Exercise instructions: Copy out, exactly, the first line of the entries below and every line after it through the one containing "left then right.".

Input data:
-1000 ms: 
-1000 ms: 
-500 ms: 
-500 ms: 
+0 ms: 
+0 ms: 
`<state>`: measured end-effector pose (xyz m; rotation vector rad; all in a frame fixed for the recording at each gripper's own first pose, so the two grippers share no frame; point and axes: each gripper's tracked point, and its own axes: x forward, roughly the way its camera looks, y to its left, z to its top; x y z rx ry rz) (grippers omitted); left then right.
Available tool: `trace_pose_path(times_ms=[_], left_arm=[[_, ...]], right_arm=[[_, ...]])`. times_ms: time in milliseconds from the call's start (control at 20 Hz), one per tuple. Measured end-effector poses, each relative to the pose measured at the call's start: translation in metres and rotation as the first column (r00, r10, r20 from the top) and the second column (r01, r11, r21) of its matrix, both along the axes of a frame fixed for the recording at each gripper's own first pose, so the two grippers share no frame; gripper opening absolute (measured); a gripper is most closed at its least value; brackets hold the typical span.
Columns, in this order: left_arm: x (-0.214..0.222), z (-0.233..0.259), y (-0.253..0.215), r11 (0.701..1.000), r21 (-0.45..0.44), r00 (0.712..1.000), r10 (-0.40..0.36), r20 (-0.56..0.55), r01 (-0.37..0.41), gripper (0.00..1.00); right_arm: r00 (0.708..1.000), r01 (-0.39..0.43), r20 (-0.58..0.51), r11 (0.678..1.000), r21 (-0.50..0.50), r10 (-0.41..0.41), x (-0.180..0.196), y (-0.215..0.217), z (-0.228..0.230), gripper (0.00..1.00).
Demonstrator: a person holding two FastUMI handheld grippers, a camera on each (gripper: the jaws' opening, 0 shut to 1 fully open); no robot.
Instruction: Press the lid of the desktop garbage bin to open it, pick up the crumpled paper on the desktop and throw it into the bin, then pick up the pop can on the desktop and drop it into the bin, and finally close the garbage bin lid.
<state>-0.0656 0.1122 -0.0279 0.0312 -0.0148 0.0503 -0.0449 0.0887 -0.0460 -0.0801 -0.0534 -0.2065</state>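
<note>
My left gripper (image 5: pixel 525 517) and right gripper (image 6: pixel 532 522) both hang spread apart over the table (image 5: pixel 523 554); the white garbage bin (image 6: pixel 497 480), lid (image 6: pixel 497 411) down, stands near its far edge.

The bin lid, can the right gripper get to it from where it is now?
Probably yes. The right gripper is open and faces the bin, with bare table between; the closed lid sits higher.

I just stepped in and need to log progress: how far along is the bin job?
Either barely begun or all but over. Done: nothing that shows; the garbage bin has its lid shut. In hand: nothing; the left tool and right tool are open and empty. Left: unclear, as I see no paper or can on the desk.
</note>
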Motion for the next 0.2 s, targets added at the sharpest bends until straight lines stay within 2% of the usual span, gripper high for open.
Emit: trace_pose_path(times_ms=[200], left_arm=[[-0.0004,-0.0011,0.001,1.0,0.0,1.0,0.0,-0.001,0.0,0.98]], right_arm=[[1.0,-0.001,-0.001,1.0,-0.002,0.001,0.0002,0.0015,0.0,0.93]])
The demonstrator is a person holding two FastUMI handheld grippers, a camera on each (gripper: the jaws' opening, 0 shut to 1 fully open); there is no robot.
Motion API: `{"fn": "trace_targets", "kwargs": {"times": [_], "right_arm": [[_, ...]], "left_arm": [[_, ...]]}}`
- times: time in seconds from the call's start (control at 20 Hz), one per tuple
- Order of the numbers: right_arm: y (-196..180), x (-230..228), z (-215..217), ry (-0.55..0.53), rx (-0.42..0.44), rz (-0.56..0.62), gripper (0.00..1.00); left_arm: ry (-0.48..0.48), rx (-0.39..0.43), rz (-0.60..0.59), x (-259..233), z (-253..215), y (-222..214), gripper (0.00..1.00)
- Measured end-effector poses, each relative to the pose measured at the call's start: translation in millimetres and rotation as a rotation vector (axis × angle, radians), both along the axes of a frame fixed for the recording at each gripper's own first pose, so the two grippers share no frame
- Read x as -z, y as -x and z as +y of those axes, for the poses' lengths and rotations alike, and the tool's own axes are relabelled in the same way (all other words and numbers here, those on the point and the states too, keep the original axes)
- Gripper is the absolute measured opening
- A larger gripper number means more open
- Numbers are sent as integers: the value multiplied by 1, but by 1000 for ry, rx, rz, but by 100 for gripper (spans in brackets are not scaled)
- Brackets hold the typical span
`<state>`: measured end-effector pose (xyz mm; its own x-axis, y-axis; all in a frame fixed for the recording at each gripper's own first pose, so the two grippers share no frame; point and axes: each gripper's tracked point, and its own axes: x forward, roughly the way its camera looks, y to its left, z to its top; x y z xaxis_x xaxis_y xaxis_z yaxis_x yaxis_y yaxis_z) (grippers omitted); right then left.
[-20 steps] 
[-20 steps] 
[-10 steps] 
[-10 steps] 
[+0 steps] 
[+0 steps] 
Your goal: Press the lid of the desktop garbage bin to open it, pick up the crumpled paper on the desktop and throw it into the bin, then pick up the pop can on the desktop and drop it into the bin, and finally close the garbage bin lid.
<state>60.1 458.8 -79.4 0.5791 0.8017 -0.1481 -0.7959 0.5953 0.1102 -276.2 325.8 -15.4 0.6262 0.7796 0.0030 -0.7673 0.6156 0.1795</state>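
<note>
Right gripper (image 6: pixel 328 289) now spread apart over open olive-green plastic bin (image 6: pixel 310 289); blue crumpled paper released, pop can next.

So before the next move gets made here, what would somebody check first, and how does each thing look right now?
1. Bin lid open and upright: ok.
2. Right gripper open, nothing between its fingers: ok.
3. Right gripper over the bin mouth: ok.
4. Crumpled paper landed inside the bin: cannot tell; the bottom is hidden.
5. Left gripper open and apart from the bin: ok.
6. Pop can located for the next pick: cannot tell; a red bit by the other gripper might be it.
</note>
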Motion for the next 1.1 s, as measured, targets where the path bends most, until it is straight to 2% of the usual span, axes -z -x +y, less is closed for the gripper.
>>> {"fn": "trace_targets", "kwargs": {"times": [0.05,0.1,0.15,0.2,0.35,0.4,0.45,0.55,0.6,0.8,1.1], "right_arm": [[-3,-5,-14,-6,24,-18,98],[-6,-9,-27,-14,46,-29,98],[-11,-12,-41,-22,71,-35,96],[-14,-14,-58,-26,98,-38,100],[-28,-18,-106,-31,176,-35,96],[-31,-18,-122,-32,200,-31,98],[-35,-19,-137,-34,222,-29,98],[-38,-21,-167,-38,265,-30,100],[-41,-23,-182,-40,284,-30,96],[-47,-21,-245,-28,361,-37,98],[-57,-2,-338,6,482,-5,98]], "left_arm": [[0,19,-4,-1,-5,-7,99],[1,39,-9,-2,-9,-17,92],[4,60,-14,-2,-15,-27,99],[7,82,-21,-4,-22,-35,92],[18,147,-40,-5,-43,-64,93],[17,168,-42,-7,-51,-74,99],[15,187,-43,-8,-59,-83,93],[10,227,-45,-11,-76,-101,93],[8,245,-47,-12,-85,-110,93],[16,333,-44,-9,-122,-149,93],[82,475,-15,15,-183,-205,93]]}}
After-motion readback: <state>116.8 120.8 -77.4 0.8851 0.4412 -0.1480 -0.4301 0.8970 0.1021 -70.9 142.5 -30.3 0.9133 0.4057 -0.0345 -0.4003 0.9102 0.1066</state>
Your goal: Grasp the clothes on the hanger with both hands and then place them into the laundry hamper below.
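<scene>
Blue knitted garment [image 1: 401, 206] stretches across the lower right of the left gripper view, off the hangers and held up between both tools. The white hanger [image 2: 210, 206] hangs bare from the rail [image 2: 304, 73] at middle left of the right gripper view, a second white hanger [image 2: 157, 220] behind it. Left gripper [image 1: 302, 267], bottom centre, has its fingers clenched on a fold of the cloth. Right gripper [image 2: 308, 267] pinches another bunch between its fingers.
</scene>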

Task result:
-1000 ms: 
-1000 ms: 
-500 ms: 
-500 ms: 
+0 ms: 
+0 ms: 
`<state>`: measured end-effector pose (xyz m; rotation vector rad; all in a frame fixed for the recording at each gripper's own first pose, so the two grippers share no frame; point and axes: each gripper's tracked point, and its own axes: x forward, roughly the way its camera looks, y to its left, z to its top; x y z rx ry rz) (grippers omitted); left then right.

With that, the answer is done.